Westerich war als stellvertretender Leiter der Verkehrsplanung eingestellt, sein Aufgabengebiet sollte sich in den folgenden Jahren jedoch ausdehnen. Die Älteren werden sich erinnern: 1977 war der Gütersloher Ring teilweise noch zweispurig, in der Innenstadt gab es keine Fußgängerbereiche, viele Entwicklungen waren in der Planung oder entwickelten sich kritisch. So häuften sich auf der B 61 die Unfälle, weil die damalige „grüne Welle“ offenbar nur bei Tempo 100 (!) wirklich funktionierte. So bekam Westerich den Auftrag, hier einen neuen Lauf zu konzipieren, der Tempo 60 sicher stellte. Das damalige Landesstraßenbauamt, verantwortlich für die B 61, das auch Firmen mit einer Konzeption beauftragt hatte, entscheid sich für Westerichs Lösungsansatz – die Basis für die aktuelle „grüne Welle“ auf dem Ring. Heute allerdings sind sechs verschiedene Varianten ins inzwischen komplett computerbasierte System eingespeist, den Verkehrsströmen angepasst, auf verkehrsarme und Nachtzeiten ebenso reagierend wie auf besondere Belastungen.

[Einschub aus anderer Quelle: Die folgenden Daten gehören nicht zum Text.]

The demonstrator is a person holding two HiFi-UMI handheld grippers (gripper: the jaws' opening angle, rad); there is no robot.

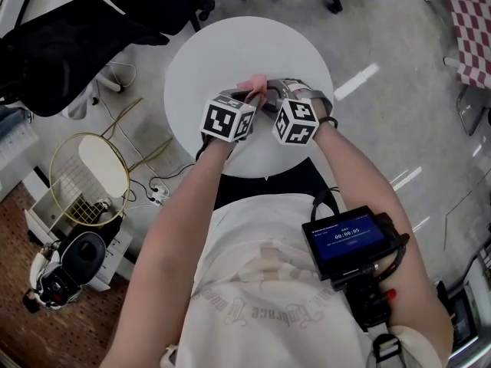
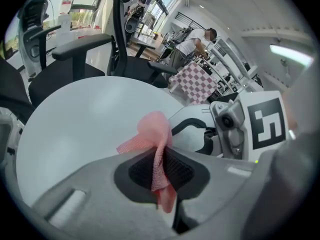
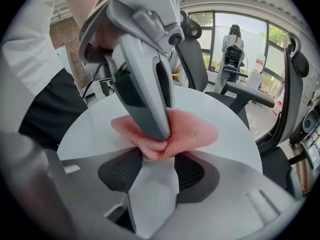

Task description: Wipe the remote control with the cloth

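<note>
My left gripper (image 2: 161,171) is shut on a pink mesh cloth (image 2: 155,134), which bunches up past its tips. My right gripper (image 3: 152,171) is shut on the white remote control (image 3: 152,194), whose body fills the gap between the black pads. In the right gripper view the left gripper (image 3: 142,89) comes down from above and presses the cloth (image 3: 190,131) onto the remote's far end. In the head view both grippers meet above the near half of the round white table (image 1: 230,52), and the cloth (image 1: 253,83) shows as a pink spot between them.
Black office chairs (image 1: 77,44) ring the table's far side. Cables and a round wire frame (image 1: 88,175) lie on the floor at left. A checkered cloth (image 1: 468,29) hangs at top right. A screen unit (image 1: 345,240) sits at the person's chest.
</note>
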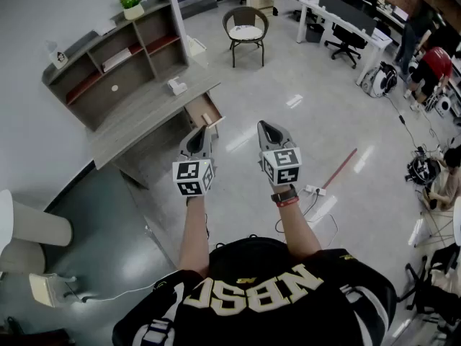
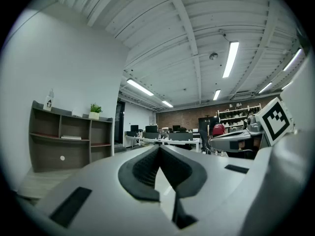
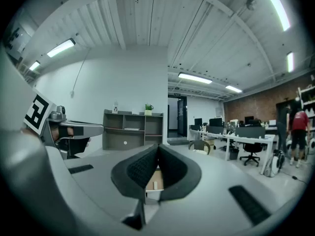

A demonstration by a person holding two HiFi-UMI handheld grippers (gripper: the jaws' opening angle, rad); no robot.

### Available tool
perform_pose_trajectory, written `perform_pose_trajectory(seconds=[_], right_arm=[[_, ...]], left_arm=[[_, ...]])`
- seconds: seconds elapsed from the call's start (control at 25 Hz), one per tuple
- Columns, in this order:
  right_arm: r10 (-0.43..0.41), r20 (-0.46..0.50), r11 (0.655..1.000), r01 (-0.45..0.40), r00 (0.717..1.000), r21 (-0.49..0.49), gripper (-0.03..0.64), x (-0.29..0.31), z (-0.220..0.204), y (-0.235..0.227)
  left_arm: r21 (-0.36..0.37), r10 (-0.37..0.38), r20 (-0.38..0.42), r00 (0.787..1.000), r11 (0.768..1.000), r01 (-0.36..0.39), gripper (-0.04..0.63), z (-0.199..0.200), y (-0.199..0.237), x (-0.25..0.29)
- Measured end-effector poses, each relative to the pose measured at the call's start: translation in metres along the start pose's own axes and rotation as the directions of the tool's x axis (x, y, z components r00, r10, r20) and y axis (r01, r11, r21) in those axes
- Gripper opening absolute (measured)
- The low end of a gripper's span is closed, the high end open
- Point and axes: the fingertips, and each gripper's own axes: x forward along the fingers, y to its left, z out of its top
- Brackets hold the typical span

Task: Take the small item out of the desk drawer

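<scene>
The small item cannot be made out; presumably it lies in the open drawer [image 1: 204,111] under the counter's [image 1: 144,107] near corner. Left tongs [image 1: 202,131] and right tongs [image 1: 264,127] are pressed together, empty, well short of it, likely staged for approach. Only the head view shows the drawer's interior; the right gripper view frames the drawer beneath its pads.

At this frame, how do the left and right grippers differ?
The left gripper hangs closer to the desk, its tip just short of the open drawer in the head view; the right gripper is farther out over the floor. The arm behind the right gripper wears a watch; the arm behind the left gripper is bare. Shared: both are shut with nothing between the jaws, held side by side in the air.
</scene>
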Motion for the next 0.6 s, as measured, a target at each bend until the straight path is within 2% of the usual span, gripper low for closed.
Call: perform_pose_trajectory(seconds=[0.44,0.6], right_arm=[[0.015,0.007,1.0,-0.015,1.0,0.018,0.009,0.001,-0.008,-0.027],[0.028,0.003,0.997,-0.028,1.0,0.072,0.009,0.002,-0.021,-0.034]], left_arm=[[0.007,0.025,0.011,1.0,1.0,-0.025,0.006,-0.007,-0.025,0.022],[0.018,0.038,-0.023,0.999,0.999,-0.037,0.006,-0.022,-0.038,0.018]])
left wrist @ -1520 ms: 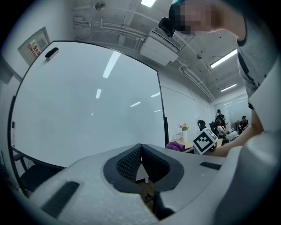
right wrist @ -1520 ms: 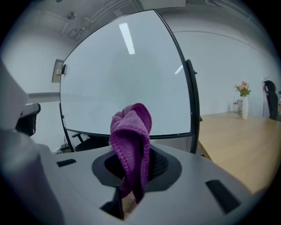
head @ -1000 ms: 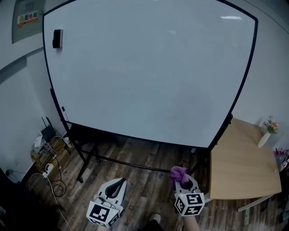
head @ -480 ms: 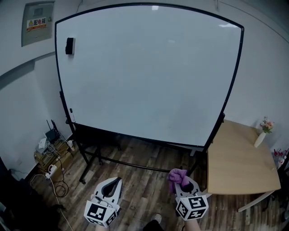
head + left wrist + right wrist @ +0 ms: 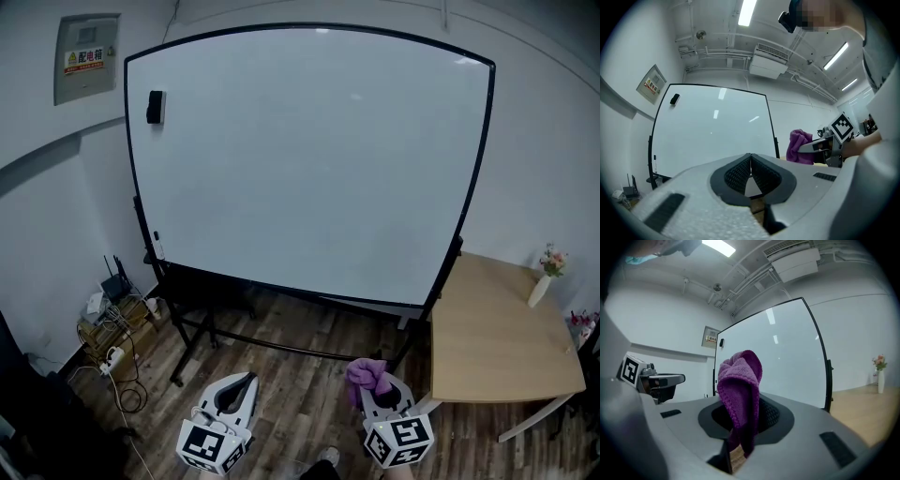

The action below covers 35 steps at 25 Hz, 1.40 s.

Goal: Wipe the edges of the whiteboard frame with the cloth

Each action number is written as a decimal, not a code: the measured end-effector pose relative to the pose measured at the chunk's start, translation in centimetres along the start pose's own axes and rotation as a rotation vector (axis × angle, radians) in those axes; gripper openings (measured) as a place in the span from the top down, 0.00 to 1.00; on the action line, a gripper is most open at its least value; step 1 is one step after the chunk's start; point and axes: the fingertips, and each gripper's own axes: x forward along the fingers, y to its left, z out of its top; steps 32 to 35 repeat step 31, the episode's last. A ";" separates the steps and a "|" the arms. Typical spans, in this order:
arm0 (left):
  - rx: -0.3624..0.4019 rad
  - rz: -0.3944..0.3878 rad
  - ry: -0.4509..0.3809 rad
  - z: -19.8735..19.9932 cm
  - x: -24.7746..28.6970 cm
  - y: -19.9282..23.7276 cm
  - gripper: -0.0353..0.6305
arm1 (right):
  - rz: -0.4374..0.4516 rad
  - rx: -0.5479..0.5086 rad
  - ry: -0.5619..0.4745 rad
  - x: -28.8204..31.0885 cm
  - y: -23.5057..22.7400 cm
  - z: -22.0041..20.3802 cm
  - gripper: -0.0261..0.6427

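The whiteboard (image 5: 309,159) stands on a black stand by the wall, its white face bare but for a small black eraser (image 5: 156,107) near the upper left corner, with a thin black frame (image 5: 481,159) on all four sides. Cables and boxes (image 5: 111,319) crowd the floor by its left leg, open wooden floor (image 5: 300,370) lies in front, and a wooden table (image 5: 497,337) sits just beside the right frame edge. Both grippers are held low, well apart from the board and pointing toward it: the left gripper (image 5: 247,379) has its jaws pressed together on nothing, while the right gripper (image 5: 375,384) pinches a bunched purple cloth (image 5: 366,373) that sticks up past its tips.
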 end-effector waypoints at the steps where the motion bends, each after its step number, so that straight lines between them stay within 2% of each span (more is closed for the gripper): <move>1: 0.006 -0.002 -0.003 0.2 -0.1 -0.2 0.92 | 0.002 -0.003 -0.005 -0.2 0.2 0.1 0.85; 10: 0.019 0.004 -0.013 0.9 -1.1 -0.2 0.92 | 0.021 -0.020 -0.044 -1.1 1.4 1.2 0.85; 35: 0.001 0.019 -0.008 0.7 -1.0 0.8 0.92 | 0.023 -0.012 -0.046 -0.7 1.9 1.2 0.85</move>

Der Arbeitsplatz von Helmut Westerich im Rathaus hat sich so verändert wie die technischen Entwicklungen der vergangenen Jahrzehnte. Wo früher in einem zentralen Verkehrsrechnerraum in der Alten Post die Fäden zusammenliefen, bilden heute kompakte IT und eine Wand von Computerbildschirmen das Herzstück der Planungsarbeit. 120 Ampelanlagen, davon 80 im Besitz der Stadt, sind das Equipment, für das Westerich die Choreographie entwickelt. Auch Straßen NRW hat der Stadt die Verantwortung für seine Anlagen übertragen. Die Steuerung „aus einer Hand“ mag ein Grund sein für den reibungslosen Ablauf, der hin und wieder auch von auswärtigen Kommunalpolitikern positiv registriert wird. Jedenfalls hat Helmut Westerich seine Erfahrungen auch an andere Kommunen oder auf Fachkongressen an Kollegen weitergeben dürfen.
Die Arbeit hat er immer wieder als dynamisch und herausfordernd empfunden. Stillstand gab es nie. Galt es in den Achtziger Jahren noch eine völlig neue Verkehrsführung aufgrund der Fußgängerzonen in der Innenstadt durch die Ampelschaltungen zu stützen, so rückten in den Neunzigern noch einmal die Fußgänger und Radfahrer verstärkt ins Zentrum der Konzeption. „Völliges Neuland“ und ein „langer Lernprozess“ war auch der komplette Systemwechsel zur verkehrsabhängigen Steuerung Anfang der Neunziger Jahre, inklusive Busbeschleunigungsspur. In den vergangenen Jahren brachten unter anderem die neuen Straßenführungen im Bereich der Kirchstraße/Carl-Bertelsmann-, Lindenstraße neue Planungsaufgaben. Verkehrsströme änderten sich, nicht nur der Ring spiegelt zunehmende Belastung wieder. Darauf hat die Konzeption der Ampelschaltungen ebenso Rücksicht zu nehmen wie auf Gesetzesänderungen. So etwa wird seit Ende der Neunziger Radfahrern das Fahren auf Straßen erlaubt, wenn nicht ausdrücklich eine Radwegpflicht gekennzeichnet ist. Auch das ist in die Taktgebung der Ampeln einzuspeisen.
Insgesamt ist es eine ausgeklügelte Balance zwischen den Bedürfnissen aller Verkehrsteilnehmer, denen die Planungen von Helmut Westerich in all den Jahren erfolgreich Rechnung getragen haben. Darauf kann er mit Stolz zurückblicken. Seinem Nachfolger Martin Schöneweis, seit 2001 als Diplom-Bauingenieur mit dem Fachgebiet Verkehrsplanung bei der Stadt Gütersloh, übergibt er ein bestens bestelltes Arbeitsfeld. Dass Helmut Westerich den Abschied in den Ruhestand auch in den letzten Tagen noch nicht ganz verinnerlicht hat, spürt man beim fachlichen Austausch der beiden vor den Bildschirmen. Zuhause stehen jedoch weitere Herausforderungen an. „Ich bin ein Bastler,“ sagt Westerich lakonisch über sich und meint damit, dass unter anderem ein Porsche Targa von 1971 und ein historisches Motorrad auf Wiederherrichtung warten. Auch damit kann man grüne Wellen auf ihre Tauglichkeit testen.